Description of the task
Only the lines from the one with "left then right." onward are wanted, through the last line of the entries, set down exactly.

The data
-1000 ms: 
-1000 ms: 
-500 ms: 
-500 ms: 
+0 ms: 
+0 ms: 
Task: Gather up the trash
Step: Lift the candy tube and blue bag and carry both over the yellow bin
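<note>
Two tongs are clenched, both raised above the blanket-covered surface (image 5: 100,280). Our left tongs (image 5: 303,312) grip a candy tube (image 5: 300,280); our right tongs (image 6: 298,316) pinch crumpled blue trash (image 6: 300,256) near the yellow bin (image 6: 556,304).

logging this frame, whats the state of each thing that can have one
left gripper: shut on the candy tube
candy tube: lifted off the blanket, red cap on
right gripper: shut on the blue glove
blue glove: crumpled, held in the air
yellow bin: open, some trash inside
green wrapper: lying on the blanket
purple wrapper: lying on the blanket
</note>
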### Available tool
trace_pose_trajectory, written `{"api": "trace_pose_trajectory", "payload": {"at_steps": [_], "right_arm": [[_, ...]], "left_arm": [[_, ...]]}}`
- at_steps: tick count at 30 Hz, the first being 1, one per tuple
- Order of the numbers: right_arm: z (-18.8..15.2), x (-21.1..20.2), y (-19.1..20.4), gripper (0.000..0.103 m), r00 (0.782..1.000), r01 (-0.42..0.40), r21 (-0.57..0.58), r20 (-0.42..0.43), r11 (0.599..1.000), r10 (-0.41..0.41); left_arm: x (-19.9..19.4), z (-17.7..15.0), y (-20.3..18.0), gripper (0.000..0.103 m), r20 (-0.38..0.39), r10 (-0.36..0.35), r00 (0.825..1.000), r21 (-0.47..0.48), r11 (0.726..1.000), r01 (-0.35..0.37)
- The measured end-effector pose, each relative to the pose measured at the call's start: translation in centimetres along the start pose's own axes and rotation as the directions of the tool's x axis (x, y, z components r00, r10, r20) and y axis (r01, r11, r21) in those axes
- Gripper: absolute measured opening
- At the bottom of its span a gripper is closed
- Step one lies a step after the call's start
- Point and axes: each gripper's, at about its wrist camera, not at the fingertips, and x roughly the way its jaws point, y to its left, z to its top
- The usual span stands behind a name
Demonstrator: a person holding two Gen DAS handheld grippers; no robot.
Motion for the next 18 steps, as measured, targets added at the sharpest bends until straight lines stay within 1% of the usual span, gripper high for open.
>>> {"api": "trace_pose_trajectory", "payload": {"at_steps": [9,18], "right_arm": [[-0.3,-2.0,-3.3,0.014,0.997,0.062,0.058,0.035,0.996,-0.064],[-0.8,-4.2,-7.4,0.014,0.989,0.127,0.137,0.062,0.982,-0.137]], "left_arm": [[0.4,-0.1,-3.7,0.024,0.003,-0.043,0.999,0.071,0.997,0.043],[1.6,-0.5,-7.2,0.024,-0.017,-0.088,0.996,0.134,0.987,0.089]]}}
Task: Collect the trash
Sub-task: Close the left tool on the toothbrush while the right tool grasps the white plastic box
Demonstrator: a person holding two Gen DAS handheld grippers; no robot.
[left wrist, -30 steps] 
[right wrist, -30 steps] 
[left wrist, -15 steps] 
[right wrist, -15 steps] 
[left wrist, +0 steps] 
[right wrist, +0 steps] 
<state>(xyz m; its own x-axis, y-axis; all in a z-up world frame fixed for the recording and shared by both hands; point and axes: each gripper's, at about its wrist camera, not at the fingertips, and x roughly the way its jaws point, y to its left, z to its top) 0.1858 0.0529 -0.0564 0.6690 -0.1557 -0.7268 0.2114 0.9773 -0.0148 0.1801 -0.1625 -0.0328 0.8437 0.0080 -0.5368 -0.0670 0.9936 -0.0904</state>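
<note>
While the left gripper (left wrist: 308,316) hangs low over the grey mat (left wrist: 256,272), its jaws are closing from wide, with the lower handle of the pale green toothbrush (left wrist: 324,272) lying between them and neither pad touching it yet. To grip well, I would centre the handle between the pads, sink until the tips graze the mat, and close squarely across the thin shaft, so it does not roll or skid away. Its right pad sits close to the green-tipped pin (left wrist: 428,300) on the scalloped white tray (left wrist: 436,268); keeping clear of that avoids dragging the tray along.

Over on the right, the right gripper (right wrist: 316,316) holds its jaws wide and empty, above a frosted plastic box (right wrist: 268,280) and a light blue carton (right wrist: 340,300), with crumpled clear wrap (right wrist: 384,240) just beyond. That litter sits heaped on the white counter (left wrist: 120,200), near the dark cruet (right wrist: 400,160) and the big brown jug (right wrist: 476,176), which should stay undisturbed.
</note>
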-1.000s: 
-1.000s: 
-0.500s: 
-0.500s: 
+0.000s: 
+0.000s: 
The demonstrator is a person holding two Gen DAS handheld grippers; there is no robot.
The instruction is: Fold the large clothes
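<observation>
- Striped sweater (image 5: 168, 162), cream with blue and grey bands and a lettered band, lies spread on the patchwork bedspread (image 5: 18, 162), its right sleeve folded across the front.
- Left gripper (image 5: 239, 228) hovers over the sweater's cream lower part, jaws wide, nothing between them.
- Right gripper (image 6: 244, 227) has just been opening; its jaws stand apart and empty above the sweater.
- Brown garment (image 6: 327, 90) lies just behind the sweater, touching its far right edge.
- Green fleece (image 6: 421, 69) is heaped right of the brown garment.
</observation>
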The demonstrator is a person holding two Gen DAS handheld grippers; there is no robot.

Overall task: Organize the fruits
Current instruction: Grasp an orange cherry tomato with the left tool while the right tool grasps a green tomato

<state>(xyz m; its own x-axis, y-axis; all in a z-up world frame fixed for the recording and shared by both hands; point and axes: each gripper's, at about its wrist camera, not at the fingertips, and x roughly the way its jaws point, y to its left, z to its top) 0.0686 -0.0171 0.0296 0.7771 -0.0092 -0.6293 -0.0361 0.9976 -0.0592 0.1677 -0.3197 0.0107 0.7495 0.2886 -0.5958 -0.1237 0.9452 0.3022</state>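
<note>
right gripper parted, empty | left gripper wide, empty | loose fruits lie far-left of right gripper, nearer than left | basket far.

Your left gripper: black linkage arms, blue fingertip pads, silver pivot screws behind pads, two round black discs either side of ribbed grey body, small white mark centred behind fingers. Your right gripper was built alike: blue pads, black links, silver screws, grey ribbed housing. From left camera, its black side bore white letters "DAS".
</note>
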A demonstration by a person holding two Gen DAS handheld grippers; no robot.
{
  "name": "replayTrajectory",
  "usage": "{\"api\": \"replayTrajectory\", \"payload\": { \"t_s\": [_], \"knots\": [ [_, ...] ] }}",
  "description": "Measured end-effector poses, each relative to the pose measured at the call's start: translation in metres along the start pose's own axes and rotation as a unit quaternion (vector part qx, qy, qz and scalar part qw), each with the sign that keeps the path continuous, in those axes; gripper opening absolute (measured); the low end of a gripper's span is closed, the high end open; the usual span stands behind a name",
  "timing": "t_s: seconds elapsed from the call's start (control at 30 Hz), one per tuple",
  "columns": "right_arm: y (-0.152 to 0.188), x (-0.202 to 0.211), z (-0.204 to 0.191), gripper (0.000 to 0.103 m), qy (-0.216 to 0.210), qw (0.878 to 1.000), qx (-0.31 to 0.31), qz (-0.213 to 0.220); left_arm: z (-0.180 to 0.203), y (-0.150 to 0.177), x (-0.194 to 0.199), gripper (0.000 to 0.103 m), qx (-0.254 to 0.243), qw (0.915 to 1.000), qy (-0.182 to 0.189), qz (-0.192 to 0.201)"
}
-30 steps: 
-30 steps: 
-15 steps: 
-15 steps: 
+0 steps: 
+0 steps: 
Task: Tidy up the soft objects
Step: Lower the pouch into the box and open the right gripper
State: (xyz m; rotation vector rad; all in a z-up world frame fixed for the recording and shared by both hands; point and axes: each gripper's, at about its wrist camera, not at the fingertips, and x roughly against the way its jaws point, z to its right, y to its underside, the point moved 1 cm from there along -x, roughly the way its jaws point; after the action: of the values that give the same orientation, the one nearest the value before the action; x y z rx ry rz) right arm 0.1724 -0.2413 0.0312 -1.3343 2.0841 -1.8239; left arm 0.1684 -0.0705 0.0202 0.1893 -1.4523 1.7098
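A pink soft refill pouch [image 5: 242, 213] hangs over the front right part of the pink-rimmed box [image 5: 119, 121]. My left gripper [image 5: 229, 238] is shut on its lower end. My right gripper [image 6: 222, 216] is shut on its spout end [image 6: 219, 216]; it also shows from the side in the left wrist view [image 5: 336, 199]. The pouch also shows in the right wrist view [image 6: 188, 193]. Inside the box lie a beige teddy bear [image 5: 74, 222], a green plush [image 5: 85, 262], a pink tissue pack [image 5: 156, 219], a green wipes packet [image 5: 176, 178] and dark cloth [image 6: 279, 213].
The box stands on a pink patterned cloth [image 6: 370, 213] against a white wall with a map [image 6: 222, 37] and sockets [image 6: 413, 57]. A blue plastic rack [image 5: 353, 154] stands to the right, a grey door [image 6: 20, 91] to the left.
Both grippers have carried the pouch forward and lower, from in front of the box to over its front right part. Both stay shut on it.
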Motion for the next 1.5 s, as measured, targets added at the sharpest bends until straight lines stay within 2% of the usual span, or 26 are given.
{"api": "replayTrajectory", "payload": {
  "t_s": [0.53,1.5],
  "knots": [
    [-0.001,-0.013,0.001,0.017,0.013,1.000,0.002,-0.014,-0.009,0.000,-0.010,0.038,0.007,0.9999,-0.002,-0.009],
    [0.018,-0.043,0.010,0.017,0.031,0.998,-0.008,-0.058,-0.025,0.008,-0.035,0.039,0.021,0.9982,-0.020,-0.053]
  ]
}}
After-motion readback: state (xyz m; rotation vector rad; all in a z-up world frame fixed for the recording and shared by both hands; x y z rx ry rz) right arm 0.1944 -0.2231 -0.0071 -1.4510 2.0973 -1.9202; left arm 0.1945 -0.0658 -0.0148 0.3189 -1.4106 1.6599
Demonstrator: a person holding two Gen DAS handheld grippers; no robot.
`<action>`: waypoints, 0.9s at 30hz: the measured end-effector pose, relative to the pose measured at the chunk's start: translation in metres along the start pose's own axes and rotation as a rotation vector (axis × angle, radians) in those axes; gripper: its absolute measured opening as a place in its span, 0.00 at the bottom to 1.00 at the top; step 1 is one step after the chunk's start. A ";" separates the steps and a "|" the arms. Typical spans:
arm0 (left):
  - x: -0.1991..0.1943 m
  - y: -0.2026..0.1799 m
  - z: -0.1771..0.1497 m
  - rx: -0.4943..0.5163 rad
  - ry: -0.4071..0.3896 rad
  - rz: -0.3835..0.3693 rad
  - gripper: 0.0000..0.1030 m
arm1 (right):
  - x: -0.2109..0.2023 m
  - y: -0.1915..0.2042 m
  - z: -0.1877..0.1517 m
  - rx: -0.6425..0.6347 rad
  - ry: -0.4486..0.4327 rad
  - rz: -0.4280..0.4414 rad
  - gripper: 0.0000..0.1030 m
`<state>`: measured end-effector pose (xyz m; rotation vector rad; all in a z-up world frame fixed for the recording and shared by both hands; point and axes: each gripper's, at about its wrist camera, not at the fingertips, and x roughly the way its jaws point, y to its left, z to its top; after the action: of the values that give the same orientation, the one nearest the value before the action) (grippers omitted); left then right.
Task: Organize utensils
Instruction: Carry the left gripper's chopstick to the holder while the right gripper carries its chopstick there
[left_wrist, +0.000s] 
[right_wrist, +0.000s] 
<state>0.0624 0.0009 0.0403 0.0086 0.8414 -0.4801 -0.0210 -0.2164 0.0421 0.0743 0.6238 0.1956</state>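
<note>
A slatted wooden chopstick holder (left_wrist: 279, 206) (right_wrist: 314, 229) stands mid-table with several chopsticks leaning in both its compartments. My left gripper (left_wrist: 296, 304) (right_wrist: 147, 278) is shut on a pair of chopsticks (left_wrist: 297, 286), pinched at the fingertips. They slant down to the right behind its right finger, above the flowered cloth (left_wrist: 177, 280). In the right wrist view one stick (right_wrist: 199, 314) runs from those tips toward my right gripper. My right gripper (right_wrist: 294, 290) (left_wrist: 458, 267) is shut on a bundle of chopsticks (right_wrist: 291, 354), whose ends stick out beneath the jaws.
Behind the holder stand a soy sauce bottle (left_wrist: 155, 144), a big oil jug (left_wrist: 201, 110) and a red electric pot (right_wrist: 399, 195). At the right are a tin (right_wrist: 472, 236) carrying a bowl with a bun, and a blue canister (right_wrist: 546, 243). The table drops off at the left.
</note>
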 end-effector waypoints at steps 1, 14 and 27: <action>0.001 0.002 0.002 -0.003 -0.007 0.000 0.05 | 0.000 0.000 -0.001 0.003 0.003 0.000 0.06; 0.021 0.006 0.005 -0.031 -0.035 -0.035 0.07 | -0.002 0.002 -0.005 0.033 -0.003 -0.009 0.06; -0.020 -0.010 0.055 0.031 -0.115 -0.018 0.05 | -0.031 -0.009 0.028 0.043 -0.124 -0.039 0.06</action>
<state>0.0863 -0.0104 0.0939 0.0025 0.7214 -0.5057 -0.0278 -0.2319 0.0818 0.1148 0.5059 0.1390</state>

Task answer
`<state>`: measured end-effector pose (xyz m; rotation vector rad; all in a z-up world frame fixed for the recording and shared by both hands; point and axes: each gripper's, at about its wrist camera, not at the fingertips, and x roughly the way its jaws point, y to its left, z to its top; after the action: of the values that give the same orientation, the one nearest the value before the action) (grippers omitted); left then right.
Task: Organize utensils
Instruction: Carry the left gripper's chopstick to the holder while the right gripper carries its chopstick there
[left_wrist, +0.000s] 
[right_wrist, +0.000s] 
<state>0.0624 0.0009 0.0403 0.0086 0.8414 -0.4801 -0.0210 -0.2164 0.0421 0.0743 0.6238 0.1956</state>
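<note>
A slatted wooden chopstick holder (left_wrist: 279, 206) (right_wrist: 314, 229) stands mid-table with several chopsticks leaning in both its compartments. My left gripper (left_wrist: 296, 304) (right_wrist: 147, 278) is shut on a pair of chopsticks (left_wrist: 297, 286), pinched at the fingertips. They slant down to the right behind its right finger, above the flowered cloth (left_wrist: 177, 280). In the right wrist view one stick (right_wrist: 199, 314) runs from those tips toward my right gripper. My right gripper (right_wrist: 294, 290) (left_wrist: 458, 267) is shut on a bundle of chopsticks (right_wrist: 291, 354), whose ends stick out beneath the jaws.
Behind the holder stand a soy sauce bottle (left_wrist: 155, 144), a big oil jug (left_wrist: 201, 110) and a red electric pot (right_wrist: 399, 195). At the right are a tin (right_wrist: 472, 236) carrying a bowl with a bun, and a blue canister (right_wrist: 546, 243). The table drops off at the left.
</note>
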 end-effector waypoints at steps 1, 14 and 27: <action>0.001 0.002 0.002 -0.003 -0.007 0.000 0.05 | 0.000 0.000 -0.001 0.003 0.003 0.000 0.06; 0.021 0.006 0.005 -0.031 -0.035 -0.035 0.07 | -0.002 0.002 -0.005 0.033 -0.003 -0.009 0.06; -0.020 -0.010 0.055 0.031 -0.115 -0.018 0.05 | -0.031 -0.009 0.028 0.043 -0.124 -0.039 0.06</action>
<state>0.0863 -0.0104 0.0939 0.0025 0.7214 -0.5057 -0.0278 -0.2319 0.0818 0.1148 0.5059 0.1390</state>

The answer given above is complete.